It may be September but if you plant now there’s still time to add chilies to the mix in your edible garden. Some varieties of chili peppers mature fast enough to be planted now for harvest in late October, early November. Read the label carefully on young chili plants to find the “days to maturity” and pick those that are 70 days or under.
Most chilies available to home growers are part of the same vegetable species (Capsicum annuum). Here’s a short list of the pepper families to choose from:
- Sweet Peppers (Grossum) – larger, milder peppers than many of their relatives. This group includes the bell, pimento, and other sweet peppers.
- Cayenne Peppers (Longum) – these peppers droop down on the plant and are generally longer than their relatives. They are the source for chili powder, cayenne pepper, and paprika.
- Cherry Peppers (Cerasiforme) – these are small, round, and relatively fiery fruits. Varieties include ‘Marbles,’ ‘Cherry Bomb,’ and ‘Purple Flash.’
- Small Cone Peppers (Conioides) – fruits are cone-shaped and grow erect on the plant. Some varieties are sold during the holidays as “Christmas peppers.”
- Long Cone Peppers (Fasciculatum) – similar to cone peppers but much longer and often hotter. Thai peppers are part of this group.

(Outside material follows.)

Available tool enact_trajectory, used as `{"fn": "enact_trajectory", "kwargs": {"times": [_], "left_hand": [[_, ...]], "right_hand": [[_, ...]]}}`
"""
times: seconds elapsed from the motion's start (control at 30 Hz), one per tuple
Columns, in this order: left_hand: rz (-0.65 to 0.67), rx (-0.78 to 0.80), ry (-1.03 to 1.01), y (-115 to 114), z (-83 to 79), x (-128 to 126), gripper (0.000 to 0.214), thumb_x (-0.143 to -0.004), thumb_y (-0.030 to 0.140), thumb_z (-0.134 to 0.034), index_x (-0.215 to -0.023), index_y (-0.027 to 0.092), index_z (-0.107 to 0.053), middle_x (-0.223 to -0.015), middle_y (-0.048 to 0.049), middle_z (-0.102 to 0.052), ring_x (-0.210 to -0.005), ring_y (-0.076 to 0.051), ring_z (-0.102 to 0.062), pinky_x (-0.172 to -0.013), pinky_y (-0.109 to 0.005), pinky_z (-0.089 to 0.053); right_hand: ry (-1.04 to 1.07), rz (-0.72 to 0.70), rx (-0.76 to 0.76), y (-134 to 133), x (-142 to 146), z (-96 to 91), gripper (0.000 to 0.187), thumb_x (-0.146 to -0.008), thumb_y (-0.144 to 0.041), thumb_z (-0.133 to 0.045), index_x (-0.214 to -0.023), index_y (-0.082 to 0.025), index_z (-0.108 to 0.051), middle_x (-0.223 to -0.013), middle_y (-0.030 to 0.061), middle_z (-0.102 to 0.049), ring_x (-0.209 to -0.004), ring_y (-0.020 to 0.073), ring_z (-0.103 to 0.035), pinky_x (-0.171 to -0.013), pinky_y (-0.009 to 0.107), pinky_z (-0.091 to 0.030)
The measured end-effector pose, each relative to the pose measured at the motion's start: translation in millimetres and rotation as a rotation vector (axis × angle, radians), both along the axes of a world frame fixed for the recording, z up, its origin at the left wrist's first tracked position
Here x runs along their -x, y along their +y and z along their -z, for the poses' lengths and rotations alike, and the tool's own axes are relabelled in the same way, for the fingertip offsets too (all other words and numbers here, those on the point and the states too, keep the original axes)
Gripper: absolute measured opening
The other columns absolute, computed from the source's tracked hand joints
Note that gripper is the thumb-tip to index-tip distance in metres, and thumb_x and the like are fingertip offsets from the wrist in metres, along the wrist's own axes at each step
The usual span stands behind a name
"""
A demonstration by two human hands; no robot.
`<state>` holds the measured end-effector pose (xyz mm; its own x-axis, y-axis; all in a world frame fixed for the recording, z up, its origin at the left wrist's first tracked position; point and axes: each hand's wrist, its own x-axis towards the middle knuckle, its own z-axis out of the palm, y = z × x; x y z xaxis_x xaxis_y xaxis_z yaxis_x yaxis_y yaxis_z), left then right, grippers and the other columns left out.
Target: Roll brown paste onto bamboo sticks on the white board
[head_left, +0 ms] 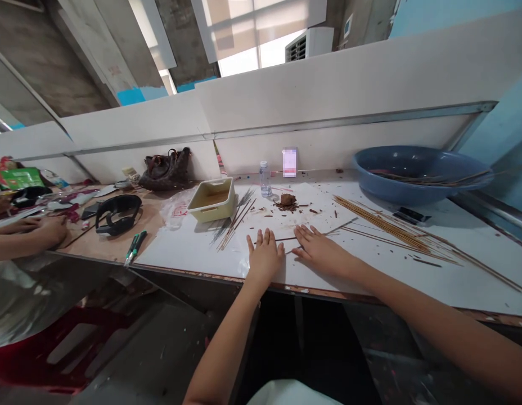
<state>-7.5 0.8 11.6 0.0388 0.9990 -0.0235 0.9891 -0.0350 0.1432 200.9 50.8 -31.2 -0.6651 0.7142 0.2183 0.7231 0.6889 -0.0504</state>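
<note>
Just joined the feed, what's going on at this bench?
A person has their left hand and right hand flat, palms down, on a white bench top, near thin wooden sticks. A brown lump lies ahead of them, with a blue basin to the right. Another person's hands are at far left.

Left hand (265,256) and right hand (322,250) lie flat on the counter (370,275), a lump of clay (287,199) just ahead of them (on a sheet (320,211)); a tray (211,199) sits left, a basin (417,174) back right, loose sticks (383,226) before it.
</note>
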Motion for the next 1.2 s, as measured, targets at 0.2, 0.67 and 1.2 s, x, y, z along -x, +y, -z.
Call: {"fn": "enact_trajectory", "kwargs": {"times": [0.2, 0.67, 1.2], "left_hand": [[0.02, -0.084, -0.015, -55.2, 20.4, 3.5, 0.064, -0.118, 0.043, -0.031, -0.177, 0.02, -0.037, -0.184, -0.008, -0.028, -0.175, -0.037, -0.016, -0.139, -0.075, -0.014], [-0.024, -0.16, -0.276, -75.4, 20.1, 4.0, 0.06, -0.117, 0.036, -0.035, -0.176, 0.026, -0.041, -0.188, -0.0058, -0.017, -0.175, -0.038, 0.005, -0.138, -0.076, -0.012], [-0.093, 0.071, -1.525, -103.0, 0.1, -37.6, 0.057, -0.09, 0.074, -0.078, -0.094, 0.018, -0.086, -0.091, -0.0087, -0.081, -0.091, -0.026, -0.073, -0.087, -0.035, -0.057]], "right_hand": [[0.036, 0.002, -0.219, -49.0, -17.9, 29.3, 0.081, -0.115, -0.062, -0.037, -0.171, -0.005, -0.044, -0.171, 0.0267, -0.052, -0.16, 0.0377, -0.051, -0.131, 0.057, -0.044], [0.144, 0.081, -0.344, -24.6, -89.1, -2.5, 0.03, -0.109, -0.017, -0.049, -0.093, -0.018, -0.074, -0.142, 0.0211, -0.076, -0.154, 0.0387, -0.057, -0.132, 0.066, -0.041], [0.747, 0.203, -0.335, -156.9, 39.0, -8.2, 0.028, -0.103, -0.02, -0.067, -0.126, -0.034, -0.074, -0.149, 0.0123, -0.072, -0.16, 0.0484, -0.047, -0.114, 0.079, -0.057]]}}
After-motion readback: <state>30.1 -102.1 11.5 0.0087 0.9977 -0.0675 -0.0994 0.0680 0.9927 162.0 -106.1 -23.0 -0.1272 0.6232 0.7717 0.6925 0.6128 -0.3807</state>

Peppers should be planted about 18 inches apart to give them room to grow. Keep the peppers fed and watered to encourage healthy growth. The creamy white flowers appear first and quickly begin to form the chili pepper. Harvesting can be done as soon as the fruits are formed, even if they are still green. The longer the chili pepper is on the parent plant the hotter it will be.
Whether harvested from your backyard or purchased at the grocers, fresh chilies should be firm to the touch and have a smooth, shiny skin. They will retain their freshness for about a week after being picked. Chilies can be used immediately in foods or preserved via drying, pickling, freezing, or canning. If you want to minimize the heat from your chilies, slice open the pods and remove the inner membranes and seeds.
The flavor of chili peppers, whether spicy or sweet and mild, can be used in endless ways in the kitchen. From the mild stuffed bell peppers to the four-alarm chili, peppers can provide just a touch or a whole lot of spicy flavor.
The source of the spicy heat chilies provide in foods heat is capsaicin, an odorless, colorless substance that tends to cling to the mucus tissue in the mouth creating the hot sensation that is so familiar. A commonly asked question, especially by those who get a little too much capsaicin in their mouth, is “How do I flush it away?” The best thing is to eat a starch or dairy product – rice, tortillas, or yogurt. Avoid salty foods or beverages with alcohol which can have the opposite effect, actually increasing the burning sensation.
Hot or mild, green or red, chili peppers are easy to grow and a treat to have fresh for foods. Buy some plants today and enjoy the flavor.